WHAT THIS TASK INVOLVES →
Repeat the data precisely as given.

INFORMATION PROVIDED →
[Start of section]
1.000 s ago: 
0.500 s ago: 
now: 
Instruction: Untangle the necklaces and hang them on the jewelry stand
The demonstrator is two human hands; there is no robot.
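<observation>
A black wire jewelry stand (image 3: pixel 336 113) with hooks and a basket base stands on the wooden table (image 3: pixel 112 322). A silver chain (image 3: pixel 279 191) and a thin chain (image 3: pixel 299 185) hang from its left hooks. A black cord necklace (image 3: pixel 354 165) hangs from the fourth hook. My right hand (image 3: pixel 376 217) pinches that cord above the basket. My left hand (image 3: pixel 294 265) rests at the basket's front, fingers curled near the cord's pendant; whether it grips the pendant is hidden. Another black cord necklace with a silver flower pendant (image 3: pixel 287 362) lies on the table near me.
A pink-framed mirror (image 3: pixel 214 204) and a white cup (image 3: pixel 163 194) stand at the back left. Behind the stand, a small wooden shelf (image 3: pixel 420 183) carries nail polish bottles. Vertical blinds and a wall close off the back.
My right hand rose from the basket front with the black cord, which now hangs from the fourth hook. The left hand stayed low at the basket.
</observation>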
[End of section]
EXERCISE RESULT →
1.000 s ago: 
0.500 s ago: 
now: 
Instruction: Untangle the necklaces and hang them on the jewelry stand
The demonstrator is two human hands; there is no robot.
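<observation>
A black wire jewelry stand (image 3: pixel 336 113) with hooks and a basket base stands on the wooden table (image 3: pixel 112 322). A silver chain (image 3: pixel 279 191) and a thin chain (image 3: pixel 299 185) hang from its left hooks. A black cord necklace (image 3: pixel 354 165) hangs from the fourth hook. My right hand (image 3: pixel 376 217) pinches that cord above the basket. My left hand (image 3: pixel 294 265) rests at the basket's front, fingers curled near the cord's pendant; whether it grips the pendant is hidden. Another black cord necklace with a silver flower pendant (image 3: pixel 287 362) lies on the table near me.
A pink-framed mirror (image 3: pixel 214 204) and a white cup (image 3: pixel 163 194) stand at the back left. Behind the stand, a small wooden shelf (image 3: pixel 420 183) carries nail polish bottles. Vertical blinds and a wall close off the back.
My right hand rose from the basket front with the black cord, which now hangs from the fourth hook. The left hand stayed low at the basket.
</observation>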

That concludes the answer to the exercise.